Could you please repeat the data below word for word?

- - - -

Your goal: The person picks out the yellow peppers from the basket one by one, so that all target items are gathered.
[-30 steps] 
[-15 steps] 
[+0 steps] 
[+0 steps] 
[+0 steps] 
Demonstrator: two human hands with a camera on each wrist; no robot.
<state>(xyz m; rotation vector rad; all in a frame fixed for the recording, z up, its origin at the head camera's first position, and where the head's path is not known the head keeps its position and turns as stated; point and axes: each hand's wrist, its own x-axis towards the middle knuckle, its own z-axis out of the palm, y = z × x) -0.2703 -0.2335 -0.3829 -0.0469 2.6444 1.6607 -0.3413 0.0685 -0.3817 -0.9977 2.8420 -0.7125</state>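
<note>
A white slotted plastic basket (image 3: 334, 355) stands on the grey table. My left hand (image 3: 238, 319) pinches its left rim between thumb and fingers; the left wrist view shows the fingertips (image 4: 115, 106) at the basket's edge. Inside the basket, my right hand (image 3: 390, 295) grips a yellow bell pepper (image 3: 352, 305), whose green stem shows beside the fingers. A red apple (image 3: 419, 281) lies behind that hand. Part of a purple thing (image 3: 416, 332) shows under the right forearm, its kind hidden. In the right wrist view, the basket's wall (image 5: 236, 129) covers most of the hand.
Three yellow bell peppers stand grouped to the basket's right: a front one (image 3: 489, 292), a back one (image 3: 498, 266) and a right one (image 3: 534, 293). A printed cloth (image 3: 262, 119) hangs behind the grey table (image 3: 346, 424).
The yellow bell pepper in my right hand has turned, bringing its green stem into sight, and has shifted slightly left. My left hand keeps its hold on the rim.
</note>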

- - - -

SOLUTION FOR THIS PROBLEM:
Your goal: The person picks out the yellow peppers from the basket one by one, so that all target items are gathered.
[-30 steps] 
[-15 steps] 
[+0 steps] 
[+0 steps] 
[+0 steps] 
Demonstrator: two human hands with a camera on each wrist; no robot.
<state>(xyz m; rotation vector rad; all in a frame fixed for the recording, z up, its origin at the head camera's first position, and where the head's path is not known the head keeps its position and turns as stated; point and axes: each hand's wrist, its own x-axis towards the middle knuckle, its own z-axis out of the palm, y = z × x) -0.2703 -0.2335 -0.3829 -0.0469 2.6444 1.6607 -0.3413 0.0685 -0.3817 -0.9977 2.8420 -0.7125</state>
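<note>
A white slotted plastic basket (image 3: 334, 355) stands on the grey table. My left hand (image 3: 238, 319) pinches its left rim between thumb and fingers; the left wrist view shows the fingertips (image 4: 115, 106) at the basket's edge. Inside the basket, my right hand (image 3: 390, 295) grips a yellow bell pepper (image 3: 352, 305), whose green stem shows beside the fingers. A red apple (image 3: 419, 281) lies behind that hand. Part of a purple thing (image 3: 416, 332) shows under the right forearm, its kind hidden. In the right wrist view, the basket's wall (image 5: 236, 129) covers most of the hand.
Three yellow bell peppers stand grouped to the basket's right: a front one (image 3: 489, 292), a back one (image 3: 498, 266) and a right one (image 3: 534, 293). A printed cloth (image 3: 262, 119) hangs behind the grey table (image 3: 346, 424).
The yellow bell pepper in my right hand has turned, bringing its green stem into sight, and has shifted slightly left. My left hand keeps its hold on the rim.
</note>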

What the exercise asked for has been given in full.